AIM OF THE EXERCISE: All lines in the records below with the word "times" must be returned.

SOURCE RECORDS:
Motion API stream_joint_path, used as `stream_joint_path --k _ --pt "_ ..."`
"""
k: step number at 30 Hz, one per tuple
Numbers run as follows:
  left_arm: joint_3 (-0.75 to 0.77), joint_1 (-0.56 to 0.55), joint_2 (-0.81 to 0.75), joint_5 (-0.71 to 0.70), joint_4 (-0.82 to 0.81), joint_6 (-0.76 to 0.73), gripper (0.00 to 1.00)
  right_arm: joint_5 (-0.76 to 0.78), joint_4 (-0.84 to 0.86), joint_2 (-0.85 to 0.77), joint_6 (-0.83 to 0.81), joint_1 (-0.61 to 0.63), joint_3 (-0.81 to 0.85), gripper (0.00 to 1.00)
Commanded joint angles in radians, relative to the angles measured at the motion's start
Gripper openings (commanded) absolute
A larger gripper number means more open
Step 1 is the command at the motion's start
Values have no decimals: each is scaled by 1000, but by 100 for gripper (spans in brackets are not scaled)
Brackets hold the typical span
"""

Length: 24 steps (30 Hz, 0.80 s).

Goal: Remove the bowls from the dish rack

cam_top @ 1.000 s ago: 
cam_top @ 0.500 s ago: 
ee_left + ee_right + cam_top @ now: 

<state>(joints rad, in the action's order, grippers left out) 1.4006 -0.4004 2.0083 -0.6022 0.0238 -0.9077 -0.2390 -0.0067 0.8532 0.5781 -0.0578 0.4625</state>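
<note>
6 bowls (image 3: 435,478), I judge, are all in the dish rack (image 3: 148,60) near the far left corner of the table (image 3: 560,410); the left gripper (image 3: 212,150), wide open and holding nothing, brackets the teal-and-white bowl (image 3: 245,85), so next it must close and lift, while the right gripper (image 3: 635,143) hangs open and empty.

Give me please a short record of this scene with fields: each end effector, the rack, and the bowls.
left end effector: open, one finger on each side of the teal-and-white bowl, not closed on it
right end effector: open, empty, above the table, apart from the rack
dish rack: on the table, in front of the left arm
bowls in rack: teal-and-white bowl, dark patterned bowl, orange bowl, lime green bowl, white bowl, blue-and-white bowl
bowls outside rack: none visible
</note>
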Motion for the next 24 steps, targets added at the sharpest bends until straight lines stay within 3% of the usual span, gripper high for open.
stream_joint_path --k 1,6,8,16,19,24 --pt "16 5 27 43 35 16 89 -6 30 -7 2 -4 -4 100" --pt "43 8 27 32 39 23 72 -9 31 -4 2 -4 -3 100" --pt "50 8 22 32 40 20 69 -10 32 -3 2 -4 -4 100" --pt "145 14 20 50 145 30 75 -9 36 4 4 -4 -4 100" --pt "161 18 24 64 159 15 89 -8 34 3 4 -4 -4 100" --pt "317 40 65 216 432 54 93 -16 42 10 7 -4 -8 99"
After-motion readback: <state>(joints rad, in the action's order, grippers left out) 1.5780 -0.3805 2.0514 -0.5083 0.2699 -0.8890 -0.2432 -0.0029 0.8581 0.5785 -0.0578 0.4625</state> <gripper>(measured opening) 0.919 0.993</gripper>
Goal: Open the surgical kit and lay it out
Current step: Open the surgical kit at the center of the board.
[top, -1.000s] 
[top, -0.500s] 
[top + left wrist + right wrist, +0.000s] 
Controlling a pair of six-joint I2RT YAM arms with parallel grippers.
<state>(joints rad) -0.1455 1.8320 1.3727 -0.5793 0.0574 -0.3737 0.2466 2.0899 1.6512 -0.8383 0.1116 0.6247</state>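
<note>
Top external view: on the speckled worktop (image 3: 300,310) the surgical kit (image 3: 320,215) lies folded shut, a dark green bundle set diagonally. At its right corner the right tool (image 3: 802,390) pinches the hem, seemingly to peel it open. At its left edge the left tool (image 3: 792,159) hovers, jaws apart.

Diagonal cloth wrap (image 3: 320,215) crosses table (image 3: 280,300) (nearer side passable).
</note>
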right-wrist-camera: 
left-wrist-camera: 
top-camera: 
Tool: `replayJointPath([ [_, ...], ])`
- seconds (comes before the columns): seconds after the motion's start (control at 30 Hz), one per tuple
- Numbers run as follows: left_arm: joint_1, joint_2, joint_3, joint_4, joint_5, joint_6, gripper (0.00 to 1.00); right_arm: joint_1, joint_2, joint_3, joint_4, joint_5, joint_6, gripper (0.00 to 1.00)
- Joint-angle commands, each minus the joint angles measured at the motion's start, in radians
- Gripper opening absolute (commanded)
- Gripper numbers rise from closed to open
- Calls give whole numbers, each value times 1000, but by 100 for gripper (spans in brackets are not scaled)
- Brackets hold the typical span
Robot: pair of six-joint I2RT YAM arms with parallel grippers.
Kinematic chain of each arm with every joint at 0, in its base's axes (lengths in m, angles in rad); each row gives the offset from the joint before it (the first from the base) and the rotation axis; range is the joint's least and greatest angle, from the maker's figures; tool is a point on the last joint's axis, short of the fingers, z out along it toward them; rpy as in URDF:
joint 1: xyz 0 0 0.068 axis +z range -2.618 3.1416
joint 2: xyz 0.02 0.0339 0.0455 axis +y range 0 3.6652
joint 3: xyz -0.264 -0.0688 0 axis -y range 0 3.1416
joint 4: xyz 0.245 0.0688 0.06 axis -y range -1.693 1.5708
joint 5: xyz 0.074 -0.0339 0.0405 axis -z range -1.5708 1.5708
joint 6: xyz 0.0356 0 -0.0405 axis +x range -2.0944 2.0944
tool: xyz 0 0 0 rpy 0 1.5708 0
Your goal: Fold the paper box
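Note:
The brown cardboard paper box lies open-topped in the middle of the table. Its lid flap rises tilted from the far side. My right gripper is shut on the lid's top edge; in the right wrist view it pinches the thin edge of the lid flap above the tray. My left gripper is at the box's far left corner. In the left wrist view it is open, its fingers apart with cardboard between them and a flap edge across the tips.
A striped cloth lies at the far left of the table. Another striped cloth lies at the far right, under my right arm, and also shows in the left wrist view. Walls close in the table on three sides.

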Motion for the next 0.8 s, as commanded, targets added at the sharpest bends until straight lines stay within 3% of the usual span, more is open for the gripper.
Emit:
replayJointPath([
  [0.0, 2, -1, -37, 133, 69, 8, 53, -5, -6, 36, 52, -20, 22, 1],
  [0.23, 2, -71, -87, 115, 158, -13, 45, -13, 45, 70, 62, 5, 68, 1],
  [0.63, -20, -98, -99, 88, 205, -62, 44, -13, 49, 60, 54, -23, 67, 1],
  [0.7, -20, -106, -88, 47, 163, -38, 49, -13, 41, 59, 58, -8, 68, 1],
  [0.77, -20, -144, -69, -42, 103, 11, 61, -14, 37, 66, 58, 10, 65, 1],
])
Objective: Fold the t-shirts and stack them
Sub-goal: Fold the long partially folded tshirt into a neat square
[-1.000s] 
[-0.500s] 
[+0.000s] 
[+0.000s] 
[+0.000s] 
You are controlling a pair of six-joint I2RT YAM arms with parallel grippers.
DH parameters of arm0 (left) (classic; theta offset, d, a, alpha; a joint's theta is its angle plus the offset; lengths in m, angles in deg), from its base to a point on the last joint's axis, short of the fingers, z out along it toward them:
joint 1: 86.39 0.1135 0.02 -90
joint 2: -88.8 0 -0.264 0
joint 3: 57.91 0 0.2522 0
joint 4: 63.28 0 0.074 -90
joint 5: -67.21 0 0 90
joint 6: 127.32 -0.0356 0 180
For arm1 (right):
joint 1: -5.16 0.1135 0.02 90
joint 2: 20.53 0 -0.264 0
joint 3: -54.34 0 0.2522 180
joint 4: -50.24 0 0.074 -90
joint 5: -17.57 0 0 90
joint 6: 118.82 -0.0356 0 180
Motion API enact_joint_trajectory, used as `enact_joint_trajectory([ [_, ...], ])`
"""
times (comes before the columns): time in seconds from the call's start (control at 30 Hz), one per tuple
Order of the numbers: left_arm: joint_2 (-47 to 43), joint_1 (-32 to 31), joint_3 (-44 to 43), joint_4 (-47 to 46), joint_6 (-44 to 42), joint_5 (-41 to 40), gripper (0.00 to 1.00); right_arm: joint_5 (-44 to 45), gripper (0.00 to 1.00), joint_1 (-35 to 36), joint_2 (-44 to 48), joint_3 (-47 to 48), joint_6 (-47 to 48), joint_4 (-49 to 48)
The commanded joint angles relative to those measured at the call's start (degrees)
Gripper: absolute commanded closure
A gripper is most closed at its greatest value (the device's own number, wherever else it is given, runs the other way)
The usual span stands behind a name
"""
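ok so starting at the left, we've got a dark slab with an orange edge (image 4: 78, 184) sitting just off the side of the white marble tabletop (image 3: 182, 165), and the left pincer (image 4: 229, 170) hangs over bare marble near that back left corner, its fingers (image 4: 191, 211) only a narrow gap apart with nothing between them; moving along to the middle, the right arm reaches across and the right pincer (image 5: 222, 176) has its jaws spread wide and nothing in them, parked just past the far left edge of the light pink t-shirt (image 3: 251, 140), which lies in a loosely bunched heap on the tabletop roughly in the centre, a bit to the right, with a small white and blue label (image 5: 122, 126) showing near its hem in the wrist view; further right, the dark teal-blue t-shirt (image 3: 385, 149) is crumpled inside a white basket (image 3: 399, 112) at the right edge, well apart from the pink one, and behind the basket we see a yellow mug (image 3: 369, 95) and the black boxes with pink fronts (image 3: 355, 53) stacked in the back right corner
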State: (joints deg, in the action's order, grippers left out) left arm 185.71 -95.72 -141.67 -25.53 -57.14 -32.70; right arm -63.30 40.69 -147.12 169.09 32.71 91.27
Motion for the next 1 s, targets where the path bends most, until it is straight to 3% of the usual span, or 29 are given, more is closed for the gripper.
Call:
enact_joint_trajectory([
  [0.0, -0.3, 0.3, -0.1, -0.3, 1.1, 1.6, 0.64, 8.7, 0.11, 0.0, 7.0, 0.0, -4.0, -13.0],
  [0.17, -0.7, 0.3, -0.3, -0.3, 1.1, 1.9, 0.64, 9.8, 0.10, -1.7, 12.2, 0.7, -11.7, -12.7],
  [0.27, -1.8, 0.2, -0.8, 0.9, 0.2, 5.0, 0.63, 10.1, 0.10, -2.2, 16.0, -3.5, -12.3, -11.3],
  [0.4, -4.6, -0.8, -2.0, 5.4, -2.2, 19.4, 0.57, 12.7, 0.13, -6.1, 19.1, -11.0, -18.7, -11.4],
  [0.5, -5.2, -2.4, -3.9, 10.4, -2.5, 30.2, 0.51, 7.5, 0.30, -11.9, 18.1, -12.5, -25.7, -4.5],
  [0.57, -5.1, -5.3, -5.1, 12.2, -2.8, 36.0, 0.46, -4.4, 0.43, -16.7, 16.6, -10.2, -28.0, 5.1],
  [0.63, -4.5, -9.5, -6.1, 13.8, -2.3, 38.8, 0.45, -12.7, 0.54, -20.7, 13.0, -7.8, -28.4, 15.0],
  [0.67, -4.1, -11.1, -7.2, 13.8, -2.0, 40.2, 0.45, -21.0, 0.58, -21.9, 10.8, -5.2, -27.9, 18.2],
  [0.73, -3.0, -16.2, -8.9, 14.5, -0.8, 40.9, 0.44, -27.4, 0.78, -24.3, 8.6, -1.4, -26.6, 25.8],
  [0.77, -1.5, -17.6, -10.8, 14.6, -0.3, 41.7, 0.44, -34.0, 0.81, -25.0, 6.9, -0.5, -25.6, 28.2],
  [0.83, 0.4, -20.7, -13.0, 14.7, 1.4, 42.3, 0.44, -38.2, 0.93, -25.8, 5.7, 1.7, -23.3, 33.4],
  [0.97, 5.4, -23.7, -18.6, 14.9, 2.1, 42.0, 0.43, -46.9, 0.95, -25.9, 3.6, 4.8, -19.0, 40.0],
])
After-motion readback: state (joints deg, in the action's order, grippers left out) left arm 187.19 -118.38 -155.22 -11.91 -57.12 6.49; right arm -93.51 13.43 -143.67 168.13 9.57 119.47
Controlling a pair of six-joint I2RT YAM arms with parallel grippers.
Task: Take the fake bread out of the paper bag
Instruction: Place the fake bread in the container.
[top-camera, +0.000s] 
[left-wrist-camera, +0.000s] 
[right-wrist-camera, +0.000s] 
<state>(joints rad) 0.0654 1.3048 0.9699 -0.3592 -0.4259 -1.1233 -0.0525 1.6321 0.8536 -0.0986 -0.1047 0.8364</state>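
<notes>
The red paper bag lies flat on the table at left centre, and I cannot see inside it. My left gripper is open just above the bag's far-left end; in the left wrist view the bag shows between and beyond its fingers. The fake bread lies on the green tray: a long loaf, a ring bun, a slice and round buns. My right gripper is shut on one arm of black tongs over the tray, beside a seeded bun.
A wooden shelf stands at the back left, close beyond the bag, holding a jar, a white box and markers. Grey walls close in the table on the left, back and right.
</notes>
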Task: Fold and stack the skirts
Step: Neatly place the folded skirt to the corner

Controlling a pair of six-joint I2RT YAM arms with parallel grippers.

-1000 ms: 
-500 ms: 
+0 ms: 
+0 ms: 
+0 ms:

WRITTEN RESPONSE:
- Calls give whole numbers, each value times 1000, but by 100 for gripper (spans in brackets are not scaled)
times (comes before the columns): time in seconds from the call's start (control at 30 Hz), one per tuple

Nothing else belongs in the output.